■ What you need to do:
Write out the stretch of lines below that begins at the line with "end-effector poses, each" and ends at the line with "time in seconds", including both, exactly as given and nothing more.

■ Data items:
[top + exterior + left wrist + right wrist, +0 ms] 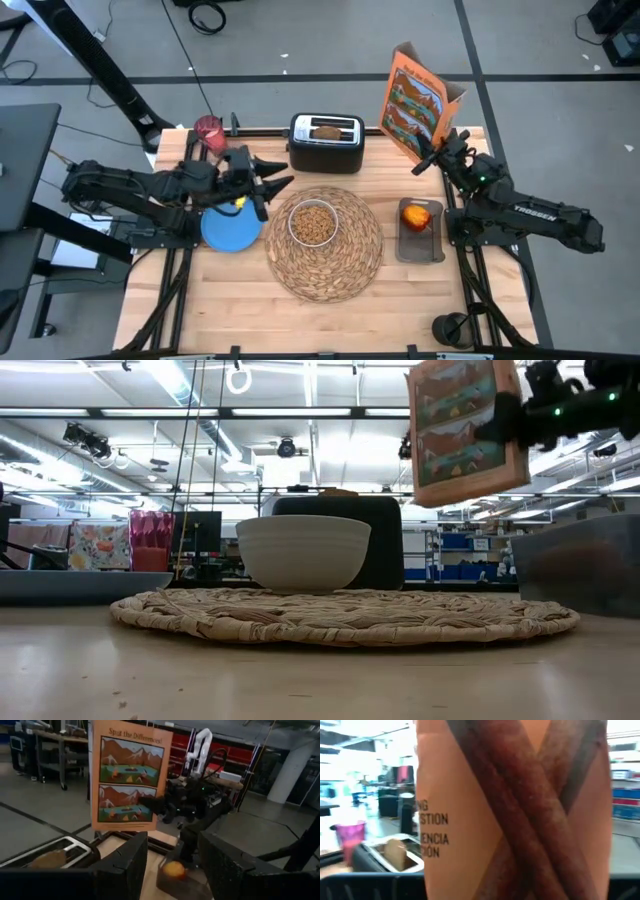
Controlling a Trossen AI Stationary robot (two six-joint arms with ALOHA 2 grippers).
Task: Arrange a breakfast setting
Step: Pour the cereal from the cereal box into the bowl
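Note:
The round woven placemat (325, 240) lies mid-table, and the white bowl (313, 222) filled with cereal stands on it. The blue plate (231, 228) lies to its left. The toast slice (327, 130) sticks up out of a black toaster (326, 143). The pink cup (208, 128) stands at the far left. The apple (417, 214) sits in a grey tray (420, 245). My left gripper (275, 183) is open and empty above the plate's far side. My right gripper (437, 155) is shut on an orange cereal box (418, 98). No spoon is in view. My right gripper pinches the cereal box between its two fingers, one finger lying on the printed face's lower part (148, 803) near a side edge. The fingers come about level from the table's right side. The box (465, 425) is upright, slightly tilted, lifted clear of the table.
The toaster stands at the far edge behind the placemat. The grey tray sits under the right arm, right of the placemat. A small yellow thing (238, 203) lies at the plate's far rim. Bare wood (330, 325) shows along the near edge.

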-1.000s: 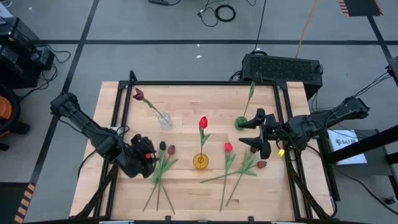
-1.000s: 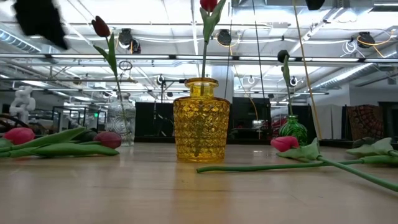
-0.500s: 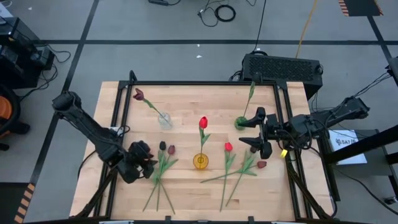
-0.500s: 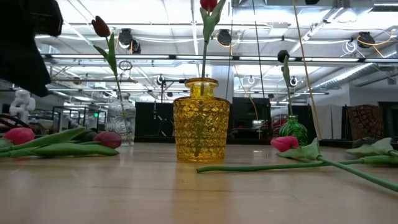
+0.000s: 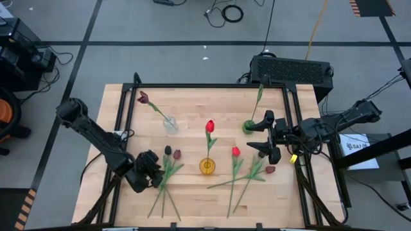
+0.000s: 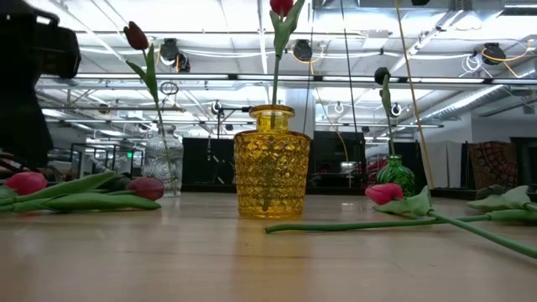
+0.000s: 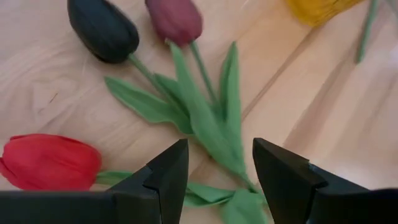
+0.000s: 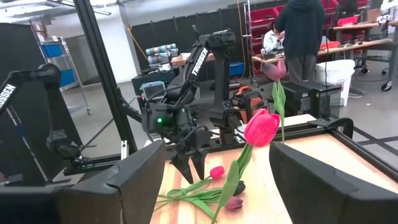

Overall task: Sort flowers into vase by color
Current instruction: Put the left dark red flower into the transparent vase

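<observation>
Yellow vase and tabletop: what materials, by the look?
Yellow vase: likely pressed glass, glossy amber; the stem shows through its faceted diamond pattern. Tabletop: pale wood, probably butcher-block; parallel plank seams, satin sheen. Flowers look like fabric or plastic, matte; can't say which.

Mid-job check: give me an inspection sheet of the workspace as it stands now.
Surface: wooden table, bare between flowers.
Job's things: clear vase holds a maroon tulip; yellow vase holds a red tulip; green vase holds one stem. Loose tulips lie near the left gripper and right of the yellow vase.
Clutter: nothing seen.
Grippers: left gripper open, low over loose stems; right gripper open, empty, near the green vase.
Cables: coils on the floor behind the table.
Surroundings: a person stands in the background.
</observation>
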### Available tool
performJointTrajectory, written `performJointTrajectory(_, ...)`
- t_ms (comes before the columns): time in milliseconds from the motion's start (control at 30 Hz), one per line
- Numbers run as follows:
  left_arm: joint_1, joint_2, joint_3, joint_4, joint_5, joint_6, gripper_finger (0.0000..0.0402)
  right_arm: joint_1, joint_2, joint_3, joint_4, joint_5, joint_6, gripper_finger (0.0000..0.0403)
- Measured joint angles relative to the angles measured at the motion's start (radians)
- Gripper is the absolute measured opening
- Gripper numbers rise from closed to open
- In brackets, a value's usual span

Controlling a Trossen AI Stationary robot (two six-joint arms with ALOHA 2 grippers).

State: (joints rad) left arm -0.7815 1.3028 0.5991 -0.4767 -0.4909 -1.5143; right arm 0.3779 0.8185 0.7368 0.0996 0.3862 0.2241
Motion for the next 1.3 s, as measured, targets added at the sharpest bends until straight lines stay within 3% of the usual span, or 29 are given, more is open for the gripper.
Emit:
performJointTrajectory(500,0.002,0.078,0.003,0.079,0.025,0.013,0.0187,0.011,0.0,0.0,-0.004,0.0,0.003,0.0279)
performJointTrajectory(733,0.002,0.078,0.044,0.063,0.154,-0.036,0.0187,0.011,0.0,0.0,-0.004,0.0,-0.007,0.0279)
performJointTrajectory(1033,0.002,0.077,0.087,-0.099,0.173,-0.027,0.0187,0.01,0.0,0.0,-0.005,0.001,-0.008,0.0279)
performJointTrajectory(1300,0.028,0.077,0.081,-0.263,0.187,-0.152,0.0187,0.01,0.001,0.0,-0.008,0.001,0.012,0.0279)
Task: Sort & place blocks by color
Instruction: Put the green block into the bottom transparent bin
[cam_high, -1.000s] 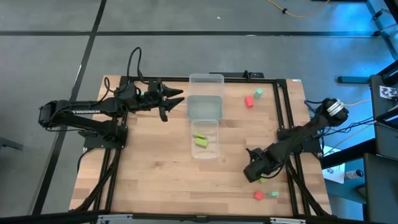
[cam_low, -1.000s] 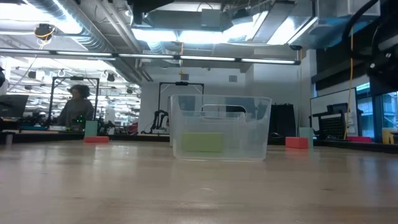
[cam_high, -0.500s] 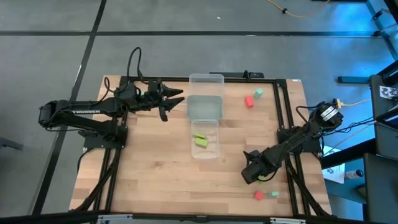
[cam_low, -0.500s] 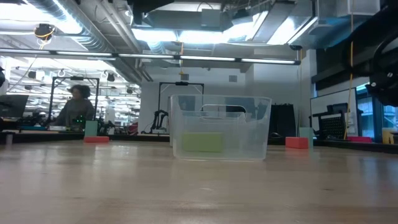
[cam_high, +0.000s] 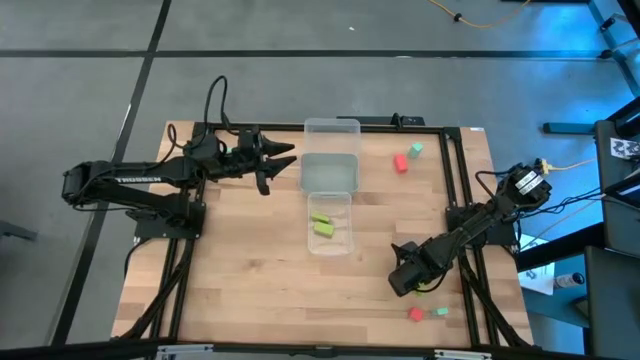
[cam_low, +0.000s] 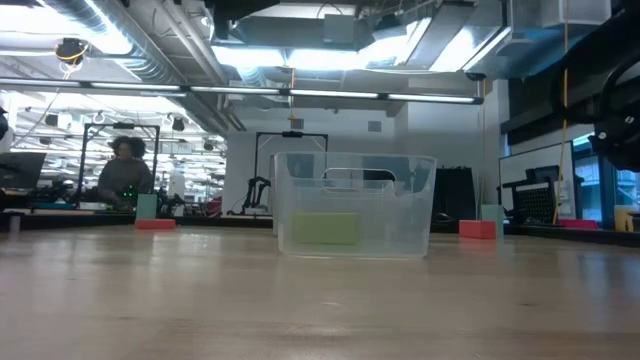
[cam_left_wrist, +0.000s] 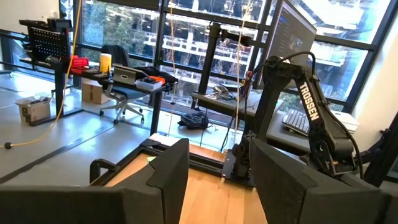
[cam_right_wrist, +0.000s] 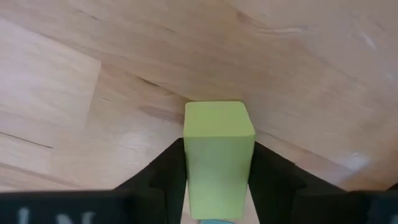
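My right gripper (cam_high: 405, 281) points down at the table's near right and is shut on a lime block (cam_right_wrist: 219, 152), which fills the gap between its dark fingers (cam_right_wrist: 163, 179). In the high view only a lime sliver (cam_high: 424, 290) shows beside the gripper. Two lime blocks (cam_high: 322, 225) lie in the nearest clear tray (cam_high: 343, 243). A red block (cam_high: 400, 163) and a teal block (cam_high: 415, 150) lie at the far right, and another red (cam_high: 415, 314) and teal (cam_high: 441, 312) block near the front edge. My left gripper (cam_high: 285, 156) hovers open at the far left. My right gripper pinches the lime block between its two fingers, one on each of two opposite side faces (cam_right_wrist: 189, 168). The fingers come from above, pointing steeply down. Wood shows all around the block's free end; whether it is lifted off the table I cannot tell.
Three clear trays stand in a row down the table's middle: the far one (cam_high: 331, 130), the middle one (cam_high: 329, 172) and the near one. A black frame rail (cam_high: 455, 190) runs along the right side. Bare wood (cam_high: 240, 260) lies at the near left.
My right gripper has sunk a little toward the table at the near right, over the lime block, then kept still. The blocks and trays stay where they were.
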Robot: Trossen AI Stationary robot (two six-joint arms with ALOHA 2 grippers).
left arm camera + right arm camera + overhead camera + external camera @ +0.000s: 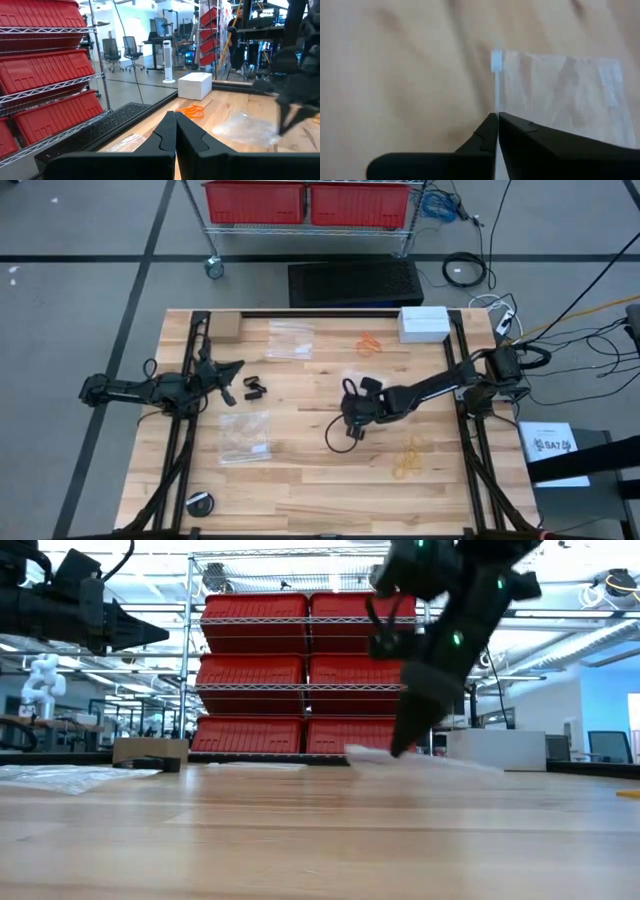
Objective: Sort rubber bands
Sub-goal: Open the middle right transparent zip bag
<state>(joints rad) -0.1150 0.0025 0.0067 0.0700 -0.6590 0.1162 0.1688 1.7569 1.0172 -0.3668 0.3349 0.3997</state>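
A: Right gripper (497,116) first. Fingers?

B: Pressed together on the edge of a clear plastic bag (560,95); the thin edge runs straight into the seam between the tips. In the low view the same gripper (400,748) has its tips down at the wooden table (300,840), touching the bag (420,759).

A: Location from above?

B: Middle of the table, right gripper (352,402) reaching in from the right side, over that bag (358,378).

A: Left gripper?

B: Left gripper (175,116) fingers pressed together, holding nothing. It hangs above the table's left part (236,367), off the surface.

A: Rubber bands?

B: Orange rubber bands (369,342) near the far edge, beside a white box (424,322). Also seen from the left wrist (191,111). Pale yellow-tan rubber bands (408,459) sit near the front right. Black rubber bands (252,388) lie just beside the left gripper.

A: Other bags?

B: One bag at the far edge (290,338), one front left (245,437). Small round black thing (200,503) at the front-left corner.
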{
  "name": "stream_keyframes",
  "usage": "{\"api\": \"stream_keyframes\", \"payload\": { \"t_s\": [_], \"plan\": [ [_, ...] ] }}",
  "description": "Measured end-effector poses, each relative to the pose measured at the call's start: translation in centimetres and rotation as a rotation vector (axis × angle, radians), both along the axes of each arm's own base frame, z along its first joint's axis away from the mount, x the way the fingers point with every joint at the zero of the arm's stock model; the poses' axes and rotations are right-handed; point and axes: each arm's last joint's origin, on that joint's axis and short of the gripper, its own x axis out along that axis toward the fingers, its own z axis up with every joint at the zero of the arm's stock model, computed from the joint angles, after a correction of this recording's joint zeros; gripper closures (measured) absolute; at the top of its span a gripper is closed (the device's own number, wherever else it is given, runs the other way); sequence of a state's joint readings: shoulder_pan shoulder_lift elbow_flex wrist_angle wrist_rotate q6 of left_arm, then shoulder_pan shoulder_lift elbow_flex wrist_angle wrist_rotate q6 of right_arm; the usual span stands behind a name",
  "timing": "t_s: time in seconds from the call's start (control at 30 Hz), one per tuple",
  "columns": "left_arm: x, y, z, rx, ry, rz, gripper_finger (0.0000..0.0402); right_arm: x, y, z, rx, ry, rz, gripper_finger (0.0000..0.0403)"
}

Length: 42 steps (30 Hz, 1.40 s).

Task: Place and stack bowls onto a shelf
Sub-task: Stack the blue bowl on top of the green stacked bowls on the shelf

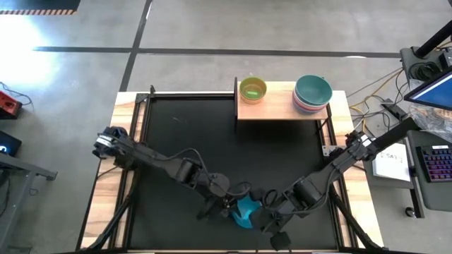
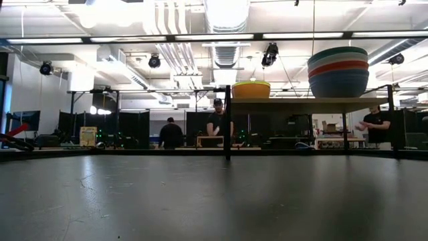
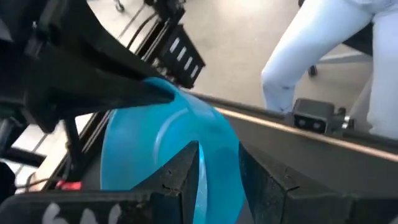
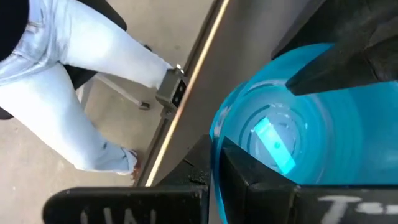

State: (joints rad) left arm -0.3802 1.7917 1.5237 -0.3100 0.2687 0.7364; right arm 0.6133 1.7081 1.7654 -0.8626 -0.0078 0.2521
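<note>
Both claws pinch the cyan bowl [image 1: 245, 212] at the worktop's near edge: left claw [image 3: 217, 171], right claw [image 4: 214, 155] astride its rim. Risk: uneven release drops it before the shelf [image 1: 279, 107].

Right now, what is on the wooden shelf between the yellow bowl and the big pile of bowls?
Nothing. In the high view, the pale wooden shelf is bare between the yellow plastic bowl and the stack of round bowls.

Cyan bowl [image 1: 246, 212] tilted at front edge, others stacked on shelf [image 1: 282, 108]
</note>
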Motion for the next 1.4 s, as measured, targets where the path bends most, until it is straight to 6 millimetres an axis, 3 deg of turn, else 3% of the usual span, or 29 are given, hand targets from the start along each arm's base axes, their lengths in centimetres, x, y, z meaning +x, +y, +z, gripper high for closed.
{"api": "stream_keyframes", "payload": {
  "t_s": [0.13,0.33,0.5,0.77,1.03,1.27,1.4],
  "plan": [
    [-0.1,1.2,2.0,0.046,-0.001,0.052,0.0306,-0.7,-0.6,1.0,-0.021,0.050,-0.027,0.0395],
    [-1.1,3.4,5.7,0.121,-0.040,0.212,0.0306,-1.6,-1.1,0.6,-0.069,0.150,-0.044,0.0395],
    [-3.1,5.8,7.9,0.075,0.023,0.313,0.0306,-2.3,-2.1,0.7,-0.117,0.206,-0.060,0.0395],
    [-7.0,8.9,9.4,0.028,0.190,0.519,0.0306,-2.9,-5.7,2.9,-0.133,0.169,-0.072,0.0394],
    [-11.9,10.3,9.7,0.002,0.445,0.705,0.0306,-3.6,-12.6,5.1,-0.169,0.059,-0.126,0.0394],
    [-16.0,11.5,9.2,-0.054,0.400,0.863,0.0306,-3.8,-21.2,7.7,-0.301,-0.177,-0.336,0.0394],
    [-17.7,11.9,7.3,-0.127,0.349,0.897,0.0306,-3.7,-26.1,7.5,-0.327,-0.224,-0.509,0.0394]
  ]
}}
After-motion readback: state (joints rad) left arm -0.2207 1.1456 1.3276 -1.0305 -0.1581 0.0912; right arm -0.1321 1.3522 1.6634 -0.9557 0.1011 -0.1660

■ Answer area:
  "description": "Measured end-effector poses, each relative to the pose measured at the call's start: translation in centimetres and rotation as a rotation vector (axis × angle, radians), both along the axes of each arm's own base frame, z along its first joint's axis away from the mount, x the way the fingers point with every joint at the zero of the arm's stock model; the poses' axes and rotations are right-handed; point and axes: each arm's last joint's origin, on that joint's axis and short of the gripper, its own x axis out along that axis toward the fingers, its own z axis up with every joint at the zero of the arm's stock model, computed from the joint angles, after a correction of this recording's joint zeros; gripper closures (measured) absolute; at the top of its span a gripper is closed (the device's own number, wherever else it is given, runs the other way); sequence of a state's joint readings: shoulder_pan shoulder_lift elbow_flex wrist_angle wrist_rotate q6 of left_arm, then shoulder_pan shoulder_lift elbow_flex wrist_angle wrist_rotate q6 of right_arm; the usual span stands behind a name",
  "timing": "t_s: time in seconds from the call's start (control at 30 Hz), one per tuple",

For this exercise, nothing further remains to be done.